For MacOS Download Ollama from this link
https://ollama.ai
Create a local direction to store your quantised models
mkdir models
In this example, we will use the quantised model from the last blog post.
Llama-2–7b-chat-hf-Q4_K_M.gguf
Create a file called ModelFile with a From instruction.
FROM Llama-2–7b-chat-hf-Q4_K_M.gguf
There are other parameters which you can use. For more details, check “https://github.com/jmorganca/ollama"

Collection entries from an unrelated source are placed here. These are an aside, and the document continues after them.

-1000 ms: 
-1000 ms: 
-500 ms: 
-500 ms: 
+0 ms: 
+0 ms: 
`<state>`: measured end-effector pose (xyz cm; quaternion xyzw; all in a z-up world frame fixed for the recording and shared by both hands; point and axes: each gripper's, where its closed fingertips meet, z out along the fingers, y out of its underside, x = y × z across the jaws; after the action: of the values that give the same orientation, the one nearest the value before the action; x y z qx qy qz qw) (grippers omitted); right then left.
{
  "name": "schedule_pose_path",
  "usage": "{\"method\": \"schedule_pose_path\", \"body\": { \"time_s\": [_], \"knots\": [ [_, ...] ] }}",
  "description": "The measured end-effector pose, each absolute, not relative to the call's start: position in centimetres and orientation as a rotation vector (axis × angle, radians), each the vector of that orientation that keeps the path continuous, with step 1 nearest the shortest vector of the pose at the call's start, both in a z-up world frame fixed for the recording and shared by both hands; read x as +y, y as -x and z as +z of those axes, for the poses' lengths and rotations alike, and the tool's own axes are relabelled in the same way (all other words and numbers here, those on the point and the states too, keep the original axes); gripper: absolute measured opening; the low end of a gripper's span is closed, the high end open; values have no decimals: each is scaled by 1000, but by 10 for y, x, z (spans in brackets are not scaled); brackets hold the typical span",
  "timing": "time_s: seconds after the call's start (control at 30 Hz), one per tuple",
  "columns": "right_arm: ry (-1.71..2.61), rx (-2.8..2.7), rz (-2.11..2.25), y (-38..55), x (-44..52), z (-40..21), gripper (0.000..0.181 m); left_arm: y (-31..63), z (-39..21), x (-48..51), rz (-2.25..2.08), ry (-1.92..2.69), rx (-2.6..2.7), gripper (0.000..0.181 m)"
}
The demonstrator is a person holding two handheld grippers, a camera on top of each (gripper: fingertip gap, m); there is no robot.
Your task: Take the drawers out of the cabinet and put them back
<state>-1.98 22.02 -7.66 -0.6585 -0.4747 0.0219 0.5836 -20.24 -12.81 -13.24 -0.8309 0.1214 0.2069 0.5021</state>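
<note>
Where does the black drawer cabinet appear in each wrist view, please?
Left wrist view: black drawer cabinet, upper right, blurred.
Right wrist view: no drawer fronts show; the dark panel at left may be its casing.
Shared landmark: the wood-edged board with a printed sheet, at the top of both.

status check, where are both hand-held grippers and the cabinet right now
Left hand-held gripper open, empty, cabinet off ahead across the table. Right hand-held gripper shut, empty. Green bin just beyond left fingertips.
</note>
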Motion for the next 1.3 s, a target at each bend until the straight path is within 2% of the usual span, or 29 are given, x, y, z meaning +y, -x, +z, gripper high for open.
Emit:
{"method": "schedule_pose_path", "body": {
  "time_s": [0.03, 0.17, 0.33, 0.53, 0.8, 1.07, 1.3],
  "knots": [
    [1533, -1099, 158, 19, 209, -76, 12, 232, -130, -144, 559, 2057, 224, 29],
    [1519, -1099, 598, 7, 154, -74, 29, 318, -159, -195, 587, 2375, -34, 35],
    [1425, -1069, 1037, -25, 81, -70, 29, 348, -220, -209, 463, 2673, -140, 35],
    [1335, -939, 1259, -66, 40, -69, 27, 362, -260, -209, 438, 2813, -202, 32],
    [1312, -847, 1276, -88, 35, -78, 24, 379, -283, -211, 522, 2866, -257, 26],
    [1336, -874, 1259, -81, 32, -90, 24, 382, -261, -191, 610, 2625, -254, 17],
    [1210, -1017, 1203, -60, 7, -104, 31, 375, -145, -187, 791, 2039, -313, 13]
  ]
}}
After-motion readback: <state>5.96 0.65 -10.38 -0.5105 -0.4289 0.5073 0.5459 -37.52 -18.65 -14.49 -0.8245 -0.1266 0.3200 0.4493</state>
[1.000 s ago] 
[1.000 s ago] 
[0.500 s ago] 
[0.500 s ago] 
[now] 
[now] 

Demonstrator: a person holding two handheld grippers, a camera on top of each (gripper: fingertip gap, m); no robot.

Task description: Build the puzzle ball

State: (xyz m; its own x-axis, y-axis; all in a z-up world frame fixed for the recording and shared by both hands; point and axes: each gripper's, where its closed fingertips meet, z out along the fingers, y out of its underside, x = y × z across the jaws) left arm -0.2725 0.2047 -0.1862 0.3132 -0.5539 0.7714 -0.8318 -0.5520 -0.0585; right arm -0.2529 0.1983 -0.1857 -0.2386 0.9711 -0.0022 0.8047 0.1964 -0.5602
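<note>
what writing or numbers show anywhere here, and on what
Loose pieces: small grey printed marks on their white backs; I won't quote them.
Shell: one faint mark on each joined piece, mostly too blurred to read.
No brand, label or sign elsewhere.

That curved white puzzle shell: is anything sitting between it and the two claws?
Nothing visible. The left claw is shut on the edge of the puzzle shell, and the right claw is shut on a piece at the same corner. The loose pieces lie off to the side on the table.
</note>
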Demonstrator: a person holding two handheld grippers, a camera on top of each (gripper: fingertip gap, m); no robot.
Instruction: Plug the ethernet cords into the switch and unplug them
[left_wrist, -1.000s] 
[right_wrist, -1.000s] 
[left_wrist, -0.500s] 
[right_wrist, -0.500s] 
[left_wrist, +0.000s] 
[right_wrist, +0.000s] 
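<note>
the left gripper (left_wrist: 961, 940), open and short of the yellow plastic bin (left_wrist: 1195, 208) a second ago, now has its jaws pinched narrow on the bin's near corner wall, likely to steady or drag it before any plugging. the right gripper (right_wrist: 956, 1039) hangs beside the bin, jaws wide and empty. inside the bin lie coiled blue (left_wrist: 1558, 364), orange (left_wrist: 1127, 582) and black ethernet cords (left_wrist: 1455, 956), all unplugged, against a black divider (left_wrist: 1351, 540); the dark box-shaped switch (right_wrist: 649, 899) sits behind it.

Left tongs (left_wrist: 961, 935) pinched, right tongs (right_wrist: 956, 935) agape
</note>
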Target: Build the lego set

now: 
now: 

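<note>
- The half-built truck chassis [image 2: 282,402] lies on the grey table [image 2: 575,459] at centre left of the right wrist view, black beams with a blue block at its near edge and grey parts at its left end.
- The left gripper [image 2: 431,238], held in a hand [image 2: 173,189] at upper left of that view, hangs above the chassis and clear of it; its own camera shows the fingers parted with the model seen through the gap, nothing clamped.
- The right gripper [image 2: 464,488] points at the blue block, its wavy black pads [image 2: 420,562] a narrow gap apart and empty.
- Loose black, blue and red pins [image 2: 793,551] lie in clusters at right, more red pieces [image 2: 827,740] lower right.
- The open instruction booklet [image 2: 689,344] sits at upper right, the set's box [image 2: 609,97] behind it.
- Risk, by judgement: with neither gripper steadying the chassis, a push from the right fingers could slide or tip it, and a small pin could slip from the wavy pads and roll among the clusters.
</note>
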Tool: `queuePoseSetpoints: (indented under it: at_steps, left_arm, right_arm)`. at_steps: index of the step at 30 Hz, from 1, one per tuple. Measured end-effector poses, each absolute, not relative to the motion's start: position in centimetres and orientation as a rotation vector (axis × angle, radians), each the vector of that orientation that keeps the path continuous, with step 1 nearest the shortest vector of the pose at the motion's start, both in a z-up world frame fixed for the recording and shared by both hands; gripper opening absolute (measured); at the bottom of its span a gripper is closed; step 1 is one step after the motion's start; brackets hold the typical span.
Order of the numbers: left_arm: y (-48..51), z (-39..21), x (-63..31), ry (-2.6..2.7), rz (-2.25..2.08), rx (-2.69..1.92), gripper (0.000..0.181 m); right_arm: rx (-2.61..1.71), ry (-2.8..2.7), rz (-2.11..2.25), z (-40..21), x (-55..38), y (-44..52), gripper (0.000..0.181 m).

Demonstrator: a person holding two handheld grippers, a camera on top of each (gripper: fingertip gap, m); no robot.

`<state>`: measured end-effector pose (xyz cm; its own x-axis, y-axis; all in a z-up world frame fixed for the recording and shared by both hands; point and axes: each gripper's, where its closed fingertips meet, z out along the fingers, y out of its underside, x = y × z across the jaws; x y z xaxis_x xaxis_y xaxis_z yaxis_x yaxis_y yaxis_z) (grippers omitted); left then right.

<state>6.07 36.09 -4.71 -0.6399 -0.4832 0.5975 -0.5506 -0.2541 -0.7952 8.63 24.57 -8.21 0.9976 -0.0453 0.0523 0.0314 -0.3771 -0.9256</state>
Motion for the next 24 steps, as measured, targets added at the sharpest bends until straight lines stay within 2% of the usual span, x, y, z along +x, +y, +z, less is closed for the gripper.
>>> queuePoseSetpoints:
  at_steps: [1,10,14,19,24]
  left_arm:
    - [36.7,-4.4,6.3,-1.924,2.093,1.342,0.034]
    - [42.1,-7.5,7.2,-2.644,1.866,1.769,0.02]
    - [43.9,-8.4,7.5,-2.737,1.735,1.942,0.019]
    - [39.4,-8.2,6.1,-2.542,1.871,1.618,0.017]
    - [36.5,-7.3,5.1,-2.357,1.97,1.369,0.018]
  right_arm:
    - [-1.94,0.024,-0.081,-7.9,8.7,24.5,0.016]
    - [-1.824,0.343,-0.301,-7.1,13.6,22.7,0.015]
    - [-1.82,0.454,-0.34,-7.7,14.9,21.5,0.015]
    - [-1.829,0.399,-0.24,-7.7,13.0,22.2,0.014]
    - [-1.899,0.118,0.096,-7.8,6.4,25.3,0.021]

Create the model in Ollama.
ollama create Llama27bchat -f Modelfile
Run the model
ollama run Llama27bchat
Here, you have a simple chat interface for the prompt and res
You can also access Ollama as a server call.
r = requests.post(
"http://0.0.0.0:11434/api/chat",
json={"model": model, "messages": messages, "stream": True},
)
Conclusion
By combining model quantisation techniques with user-friendly tools like Ollama, the latest AI conversational capabilities can now be run on standard consumer hardware like laptops.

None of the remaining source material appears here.